#### WHAT TO WORK ON
Would you output all the data exactly as it stands?

#### THE DATA
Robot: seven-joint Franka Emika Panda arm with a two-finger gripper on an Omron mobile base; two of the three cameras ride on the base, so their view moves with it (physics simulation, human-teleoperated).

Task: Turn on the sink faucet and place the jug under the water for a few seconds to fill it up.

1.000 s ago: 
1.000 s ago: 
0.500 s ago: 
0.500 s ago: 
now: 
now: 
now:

#### EXERCISE OUTPUT
Robot: seven-joint Franka Emika Panda arm with a two-finger gripper on an Omron mobile base; two of the three cameras ride on the base, so their view moves with it (physics simulation, human-teleoperated).

Task: Turn on the sink faucet and place the jug under the water for a few seconds to fill it up.

1.000 s ago: 
1.000 s ago: 
0.500 s ago: 
0.500 s ago: 
now: 
now: 
now:

The answer requires nothing further.